The US Navy Wants Pilots to Report UFO Sightings
The US Navy is drafting new guidelines for pilots and personnel to report sightings of unexplained aerial phenomena, colloquially known as UFOs.
The Navy told Politico on Tuesday that the decision was made in response to recent sightings of unidentifiable aircraft spotted near protected airspace and naval and air formations.
"There have been a number of reports of unauthorized and/or unidentified aircraft entering various military-controlled ranges and designated airspace in recent years," the Navy said in a statement to Politico. "For safety and security concerns, the Navy and the [US Air Force] takes these reports very seriously and investigates each and every report."
In November, pilots for British Airways and Virgin Airways reported bright, quickly moving lights off the Irish coast. "We saw a bright light and then it disappeared at a very high speed," the British Airways pilot, who was flying from Canada to the UK, told air traffic control in a recording. "We don't think it was on a collision course, but we were wondering what it could've been."
According to the Navy statement to Politico, the new guidelines would formalize a process for reporting unusual findings, like the sighting of an unexplainable aircraft. "The Navy is updating and formalizing the process by which reports of any such suspected incursions can be made to the cognizant authorities," said the statement.
A 2017 report from the New York Times found that the Pentagon dedicated $22 million to an office called the Advanced Aerospace Threat Identification Program (AATIP) that investigated reports of unidentified flying objects.

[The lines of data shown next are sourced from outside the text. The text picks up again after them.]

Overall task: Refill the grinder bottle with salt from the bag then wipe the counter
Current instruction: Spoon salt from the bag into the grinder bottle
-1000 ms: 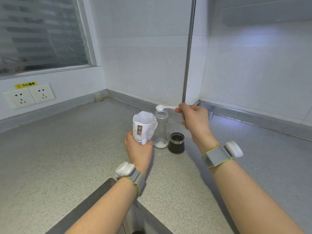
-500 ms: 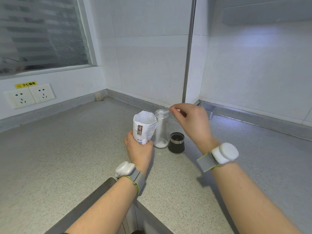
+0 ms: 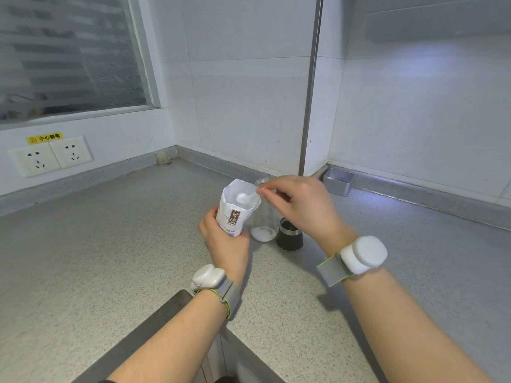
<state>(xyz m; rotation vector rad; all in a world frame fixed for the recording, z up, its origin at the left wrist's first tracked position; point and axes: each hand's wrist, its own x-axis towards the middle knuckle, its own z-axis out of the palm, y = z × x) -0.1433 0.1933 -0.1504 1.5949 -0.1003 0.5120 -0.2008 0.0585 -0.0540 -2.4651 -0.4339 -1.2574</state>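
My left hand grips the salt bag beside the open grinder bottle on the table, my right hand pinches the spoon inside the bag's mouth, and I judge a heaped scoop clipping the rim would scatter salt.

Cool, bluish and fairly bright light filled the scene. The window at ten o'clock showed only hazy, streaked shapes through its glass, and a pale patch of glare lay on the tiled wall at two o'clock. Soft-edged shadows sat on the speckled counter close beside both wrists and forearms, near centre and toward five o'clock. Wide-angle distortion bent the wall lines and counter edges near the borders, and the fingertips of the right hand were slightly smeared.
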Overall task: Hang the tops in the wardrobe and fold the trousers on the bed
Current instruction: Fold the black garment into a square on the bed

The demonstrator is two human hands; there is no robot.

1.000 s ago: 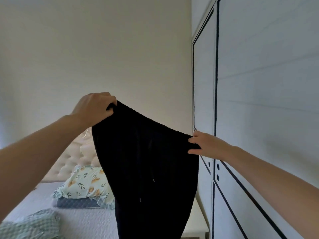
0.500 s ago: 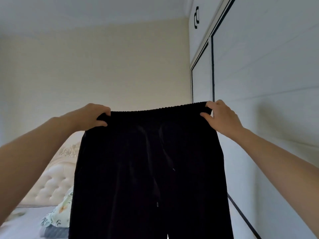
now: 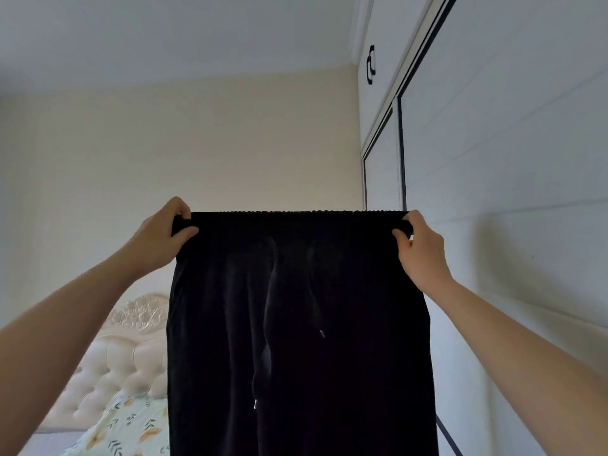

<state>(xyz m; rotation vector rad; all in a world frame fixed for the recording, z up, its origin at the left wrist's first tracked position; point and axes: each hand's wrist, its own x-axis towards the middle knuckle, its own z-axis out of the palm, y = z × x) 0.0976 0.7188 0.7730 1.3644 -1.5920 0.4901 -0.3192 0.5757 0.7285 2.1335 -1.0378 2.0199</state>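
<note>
A home bedroom: a tufted cream headboard, a floral pillow, and white wardrobe doors.

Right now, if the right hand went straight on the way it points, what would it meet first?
The right hand grips the waistband of the black trousers. Beyond it the way looks free to the cream wall; the wardrobe door lies close alongside, depth unclear.

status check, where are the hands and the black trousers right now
Left hand and right hand each grip a waistband corner. Black trousers held up spread, hanging straight, not on the bed. Nothing in the way.
</note>
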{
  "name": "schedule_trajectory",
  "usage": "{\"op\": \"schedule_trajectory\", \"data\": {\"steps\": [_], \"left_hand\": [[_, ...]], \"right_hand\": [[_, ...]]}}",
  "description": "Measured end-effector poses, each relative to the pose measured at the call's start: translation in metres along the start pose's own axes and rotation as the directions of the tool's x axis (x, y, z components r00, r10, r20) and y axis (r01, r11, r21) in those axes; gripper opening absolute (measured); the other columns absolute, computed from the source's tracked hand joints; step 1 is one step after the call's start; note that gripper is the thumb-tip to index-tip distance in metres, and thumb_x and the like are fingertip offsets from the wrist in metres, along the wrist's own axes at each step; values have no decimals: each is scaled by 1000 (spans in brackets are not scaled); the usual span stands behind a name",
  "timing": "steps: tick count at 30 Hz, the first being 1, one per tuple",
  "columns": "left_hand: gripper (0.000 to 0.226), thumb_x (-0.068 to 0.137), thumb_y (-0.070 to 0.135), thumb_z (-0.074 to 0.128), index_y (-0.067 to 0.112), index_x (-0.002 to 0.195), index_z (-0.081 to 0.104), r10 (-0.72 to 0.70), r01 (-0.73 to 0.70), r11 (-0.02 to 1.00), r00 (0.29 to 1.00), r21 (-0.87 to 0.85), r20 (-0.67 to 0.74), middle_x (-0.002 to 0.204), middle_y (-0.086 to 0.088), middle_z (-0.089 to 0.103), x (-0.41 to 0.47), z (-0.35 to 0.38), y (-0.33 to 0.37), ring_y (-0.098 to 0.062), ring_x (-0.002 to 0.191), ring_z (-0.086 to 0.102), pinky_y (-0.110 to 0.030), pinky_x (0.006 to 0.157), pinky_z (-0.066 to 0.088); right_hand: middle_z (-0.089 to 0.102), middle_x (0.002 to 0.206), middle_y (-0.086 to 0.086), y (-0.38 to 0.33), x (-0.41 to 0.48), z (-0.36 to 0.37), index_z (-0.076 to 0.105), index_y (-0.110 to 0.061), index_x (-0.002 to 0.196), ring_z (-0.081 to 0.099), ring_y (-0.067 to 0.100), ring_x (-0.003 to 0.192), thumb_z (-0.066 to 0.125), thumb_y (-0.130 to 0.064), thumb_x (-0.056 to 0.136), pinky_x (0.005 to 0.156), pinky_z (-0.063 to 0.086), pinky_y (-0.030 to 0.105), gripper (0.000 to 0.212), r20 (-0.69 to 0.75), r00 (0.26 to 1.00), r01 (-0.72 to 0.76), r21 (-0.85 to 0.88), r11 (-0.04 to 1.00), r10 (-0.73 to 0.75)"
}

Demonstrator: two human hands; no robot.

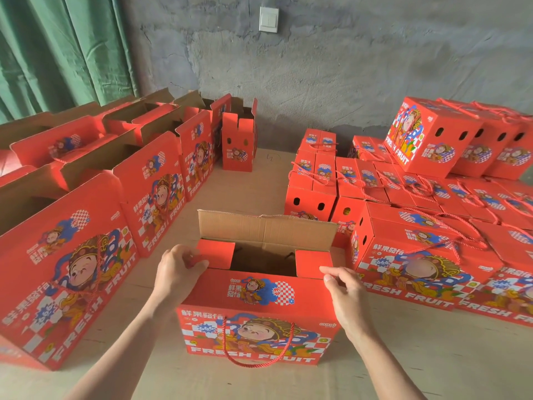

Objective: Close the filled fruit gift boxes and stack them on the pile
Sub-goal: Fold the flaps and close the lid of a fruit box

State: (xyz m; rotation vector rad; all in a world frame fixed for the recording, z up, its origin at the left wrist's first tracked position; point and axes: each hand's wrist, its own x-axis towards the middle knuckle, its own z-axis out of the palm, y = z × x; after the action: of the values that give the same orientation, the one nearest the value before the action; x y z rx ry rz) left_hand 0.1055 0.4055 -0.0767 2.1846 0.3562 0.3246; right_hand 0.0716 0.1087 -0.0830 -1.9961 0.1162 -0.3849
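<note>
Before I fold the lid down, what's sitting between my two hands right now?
In the head view, between your left hand and right hand lies the open box: its two red end flaps folded in, a dark gap between.

Small packing and storage room being indicated: rough grey plaster wall (pixel 346 67) being left bare, light switch (pixel 268 19), green curtain (pixel 57 47); open gift boxes (pixel 161 192) being lined up in rows, closed boxes (pixel 418 180) being piled opposite.

From the head we look forward and down, close over the left hand (pixel 176 274), the right hand (pixel 344 295) and the gift box (pixel 256 293) between them.
</note>
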Motion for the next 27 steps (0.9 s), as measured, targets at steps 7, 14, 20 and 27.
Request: {"op": "schedule_trajectory", "data": {"steps": [7, 14, 20, 27], "left_hand": [[63, 88, 1, 59, 11, 144, 32, 39, -30, 998, 983, -52, 180, 140, -10, 41, 4, 0, 5, -28, 123, 45, -40, 97, 43], [100, 83, -22, 38, 37, 143, -15, 285, -231, 947, 925, -222, 252, 158, 7, -1, -2, -1, 10, -10, 145, 8, -42, 117, 21], [103, 78, -23, 45, 32, 148, -7, 292, -262, 941, 948, -213, 127, 157, 4, 9, -8, -1, 11, -25, 140, 26, -49, 107, 33], [65, 66, 57, 67, 22, 121, 63, 423, -444, 888, 890, 116, 171, 145, 10, 36, -14, -1, 5, -16, 144, 19, -48, 117, 12]], "right_hand": [[35, 149, 13, -7, 17, 1, 67, -2, 83, 40, 23, 134, 55, 9, 85, 102, 37, 30, 17, 139, 985, 137, -273, 952, -102], [27, 151, 4, -7, 21, 7, 39, -19, 132, 32, 10, 135, 45, 20, 79, 102, 37, 21, 67, 116, 991, 78, -38, 996, -73], [45, 130, -13, -4, 25, 4, 43, -31, 131, 58, 27, 92, 48, 23, 76, 74, 52, 26, 78, 119, 992, -67, 197, 978, 44], [42, 137, -2, 0, 22, -8, 57, -15, 114, 35, 11, 131, 67, 10, 75, 105, 26, 19, 47, 272, 962, 17, 73, 997, -36]]}}
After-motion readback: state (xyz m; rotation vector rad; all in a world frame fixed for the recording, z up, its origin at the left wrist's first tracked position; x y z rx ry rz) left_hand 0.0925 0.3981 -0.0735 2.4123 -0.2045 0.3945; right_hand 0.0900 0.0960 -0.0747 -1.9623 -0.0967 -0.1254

The office was officially shut down in 2012, the New York Times reported, but officials continued to investigate sightings while performing their other duties.

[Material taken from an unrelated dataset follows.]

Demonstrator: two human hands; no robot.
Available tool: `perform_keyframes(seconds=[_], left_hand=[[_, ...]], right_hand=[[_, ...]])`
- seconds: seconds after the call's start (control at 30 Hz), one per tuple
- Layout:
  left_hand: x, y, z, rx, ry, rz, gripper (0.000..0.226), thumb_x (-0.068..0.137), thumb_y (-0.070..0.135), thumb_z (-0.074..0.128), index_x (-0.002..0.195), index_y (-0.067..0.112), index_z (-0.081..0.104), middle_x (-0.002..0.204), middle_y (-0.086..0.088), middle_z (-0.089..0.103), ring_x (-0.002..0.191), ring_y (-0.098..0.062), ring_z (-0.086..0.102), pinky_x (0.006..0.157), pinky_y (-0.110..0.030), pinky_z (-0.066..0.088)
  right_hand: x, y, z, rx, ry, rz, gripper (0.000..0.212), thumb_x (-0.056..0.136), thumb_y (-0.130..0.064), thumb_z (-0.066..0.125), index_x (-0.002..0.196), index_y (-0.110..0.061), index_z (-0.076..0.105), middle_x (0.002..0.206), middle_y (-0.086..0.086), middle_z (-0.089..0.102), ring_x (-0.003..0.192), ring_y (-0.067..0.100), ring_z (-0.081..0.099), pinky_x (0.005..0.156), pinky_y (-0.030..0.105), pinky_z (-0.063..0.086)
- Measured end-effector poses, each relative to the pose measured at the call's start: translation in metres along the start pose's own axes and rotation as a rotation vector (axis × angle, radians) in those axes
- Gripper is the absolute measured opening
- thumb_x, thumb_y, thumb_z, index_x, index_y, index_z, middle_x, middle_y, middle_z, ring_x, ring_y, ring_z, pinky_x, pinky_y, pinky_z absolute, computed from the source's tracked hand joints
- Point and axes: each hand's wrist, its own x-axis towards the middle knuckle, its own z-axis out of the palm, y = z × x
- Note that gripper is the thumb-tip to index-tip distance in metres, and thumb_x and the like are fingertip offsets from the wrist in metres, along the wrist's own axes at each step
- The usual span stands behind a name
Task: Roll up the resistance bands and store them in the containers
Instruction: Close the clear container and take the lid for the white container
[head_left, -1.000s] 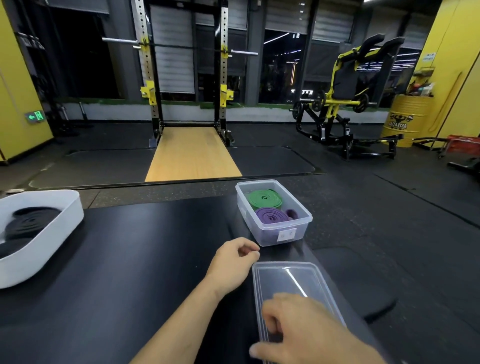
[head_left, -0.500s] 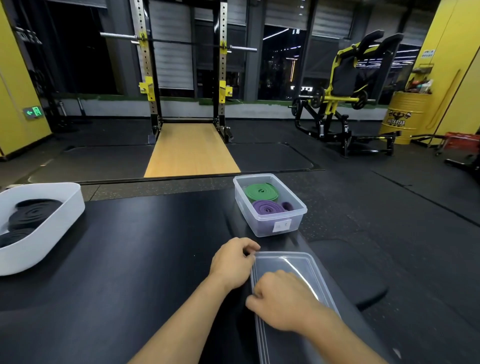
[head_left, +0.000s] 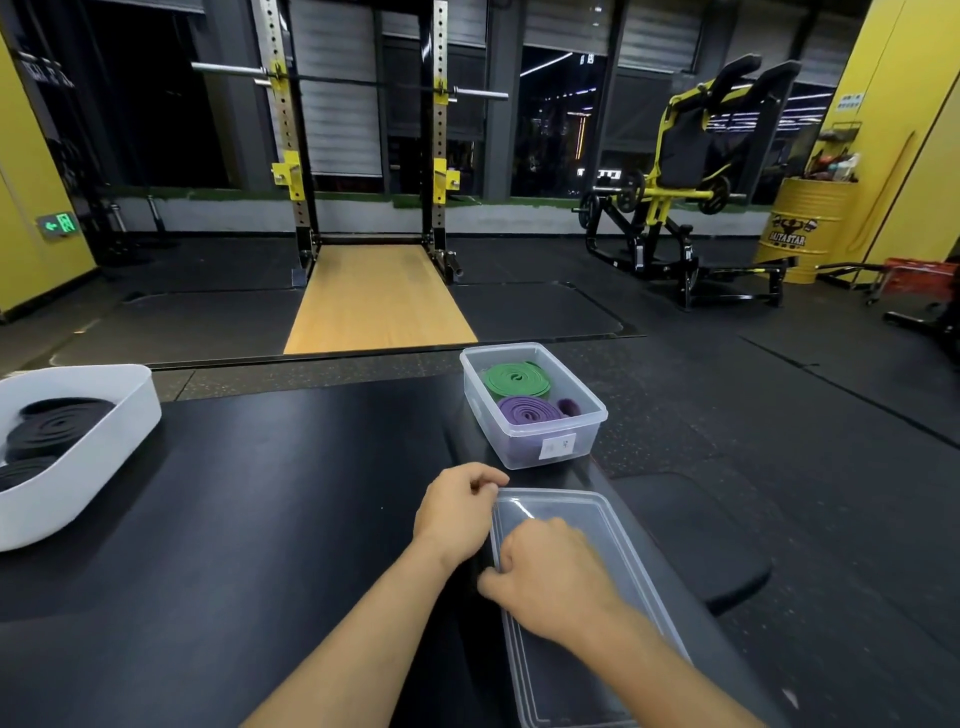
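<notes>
Both hands curled on clear lid, flat on black mat: left hand pinches far-left corner, right hand grips left rim. Just beyond, clear container holds rolled green band, purple band. White tub of black bands far left.

At the lower right of the frame, a clear rectangular plastic lid lies on the black desk. The left hand curls at its far left corner and seems to pinch the rim. The right hand grips its left edge. Just above, a clear rectangular plastic container holds a rolled green band and a rolled purple band. At far left, a white oval tub holds rolled black bands.
</notes>
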Motion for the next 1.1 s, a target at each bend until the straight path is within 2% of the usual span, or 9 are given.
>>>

Topics studied by AATIP included invisibility cloaking, wormholes, and "the manipulation of extra dimensions," a freedom of information request later revealed.

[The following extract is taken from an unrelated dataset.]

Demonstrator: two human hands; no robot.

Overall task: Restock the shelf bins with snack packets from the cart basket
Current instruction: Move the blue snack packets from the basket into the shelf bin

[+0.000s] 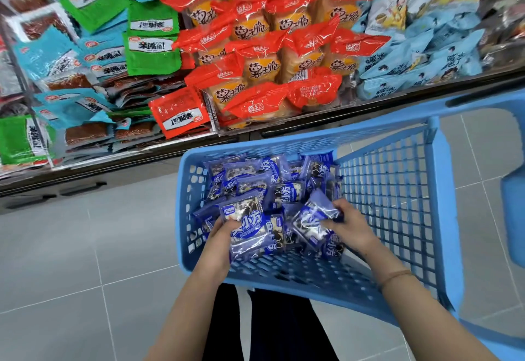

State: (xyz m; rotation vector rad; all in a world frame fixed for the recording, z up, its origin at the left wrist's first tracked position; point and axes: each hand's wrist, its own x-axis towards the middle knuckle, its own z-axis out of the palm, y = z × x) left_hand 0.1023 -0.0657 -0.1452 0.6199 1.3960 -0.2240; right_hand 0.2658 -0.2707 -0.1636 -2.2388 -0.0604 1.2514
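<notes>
Two bare forearms reach down from the bottom edge, cut off near the elbows. Between them shows a strip of dark trousers (pixel 272 329), with the feet hidden under the basket.

Largest in view are the tilted shelf bins (pixel 211 110) across the top, cropped at the top, left and right. They hold green and teal flat packets (pixel 113 48) on the left, orange-red cake packets (pixel 270 48) in the middle and pale-blue printed packets (pixel 420 48) on the right. The far corners are too blurred to read.

Below them lies the grey tiled floor (pixel 71 261).

The light-blue plastic lattice cart basket (pixel 397 190) stands just before the shelf, its right side running out of frame. Inside it a heap of blue-and-white snack packets (pixel 284 190) covers the far half of the basket floor. The lower packets are buried under the upper ones.

The left hand (pixel 218 235) grips the lower left edge of one large blue packet (pixel 244 227), fingers curled behind it and mostly hidden, thumb on the front. The right hand (pixel 350 225) pinches the corner of a crumpled blue packet (pixel 315 218) between thumb and curled fingers, and its fingertips are hard to make out against the wrapper. Both held packets sit over the heap, inside the basket.

A thin cord bracelet (pixel 395 277) circles the right wrist.
</notes>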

Luis Elizondo, a retired Pentagon official who previously ran that office, told Politico that personnel aren't encouraged to report sightings. "If you are in a busy airport and see something you are supposed to say something," Elizondo said. "With our own military members it is kind of the opposite: 'If you do see something, don't say something.'"
The Navy statement doesn't mean that UFOs are going to be a top concern, or that the government is on the lookout for aliens (rather than experimental aircraft), but it does signal that government officials are ready to take sightings seriously.